The effects of this shift are already emerging. Chinese shippers are reportedly reselling US energy products, initially intended for China, to Europe. Henning Gloystein, head of energy, climate, and resources at Eurasia Group, notes that US exporters of liquefied natural gas are redirecting shipments originally destined for China to Europe, signaling a potential 'dumping debate' on Europe's horizon.
The EU has previously stated concerns about the 'unbalanced' nature of EU-China trade relations, citing a lack of a level playing field and a growing trade deficit fueled by illegal subsidies. Last year, the EU recorded a record trade deficit of 304.5 billion euros ($347 billion) with China.

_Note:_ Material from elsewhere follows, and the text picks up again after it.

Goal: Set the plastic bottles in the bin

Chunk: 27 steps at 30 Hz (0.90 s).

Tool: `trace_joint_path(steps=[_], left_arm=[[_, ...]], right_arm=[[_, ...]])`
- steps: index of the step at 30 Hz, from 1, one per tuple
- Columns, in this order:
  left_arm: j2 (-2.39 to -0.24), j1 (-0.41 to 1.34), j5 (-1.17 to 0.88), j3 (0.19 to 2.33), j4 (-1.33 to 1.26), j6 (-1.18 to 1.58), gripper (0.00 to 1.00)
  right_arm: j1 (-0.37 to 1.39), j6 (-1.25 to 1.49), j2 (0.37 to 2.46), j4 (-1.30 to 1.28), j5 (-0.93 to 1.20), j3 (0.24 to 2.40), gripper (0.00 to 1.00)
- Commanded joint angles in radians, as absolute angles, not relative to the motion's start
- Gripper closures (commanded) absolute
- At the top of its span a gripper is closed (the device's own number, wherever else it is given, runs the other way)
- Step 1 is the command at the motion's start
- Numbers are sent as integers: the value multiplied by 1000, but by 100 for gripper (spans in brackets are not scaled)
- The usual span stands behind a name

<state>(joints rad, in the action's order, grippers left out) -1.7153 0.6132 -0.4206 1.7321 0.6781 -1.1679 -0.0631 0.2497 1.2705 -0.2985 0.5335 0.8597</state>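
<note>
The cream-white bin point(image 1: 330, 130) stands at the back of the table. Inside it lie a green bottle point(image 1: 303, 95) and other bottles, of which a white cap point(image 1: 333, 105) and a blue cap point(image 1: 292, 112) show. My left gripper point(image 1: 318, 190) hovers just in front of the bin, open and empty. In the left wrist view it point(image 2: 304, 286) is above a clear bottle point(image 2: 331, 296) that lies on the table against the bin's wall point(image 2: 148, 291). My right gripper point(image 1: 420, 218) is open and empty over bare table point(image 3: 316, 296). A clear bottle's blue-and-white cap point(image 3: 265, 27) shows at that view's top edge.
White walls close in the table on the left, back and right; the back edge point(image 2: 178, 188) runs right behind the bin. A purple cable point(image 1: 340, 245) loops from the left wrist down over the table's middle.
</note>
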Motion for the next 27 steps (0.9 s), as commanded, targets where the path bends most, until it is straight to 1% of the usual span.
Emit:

Despite these concerns, the EU seems keen to avoid a broader trade war. Von der Leyen and Li discussed methods to track trade diversions and address future developments during their recent phone call. The EU possesses some leverage over China, as demonstrated by its announcement of significant tariffs on Chinese EV imports last year, with ongoing negotiations to determine the specifics. China, meanwhile, is eager to strengthen its alliances amid the global trade tensions. Chinese leader Xi Jinping recently commented on the tariffs during a meeting with Spanish Prime Minister Pedro Sanchez, advocating for China and the EU to jointly reject unilateral actions and safeguard economic globalization and the international trade environment.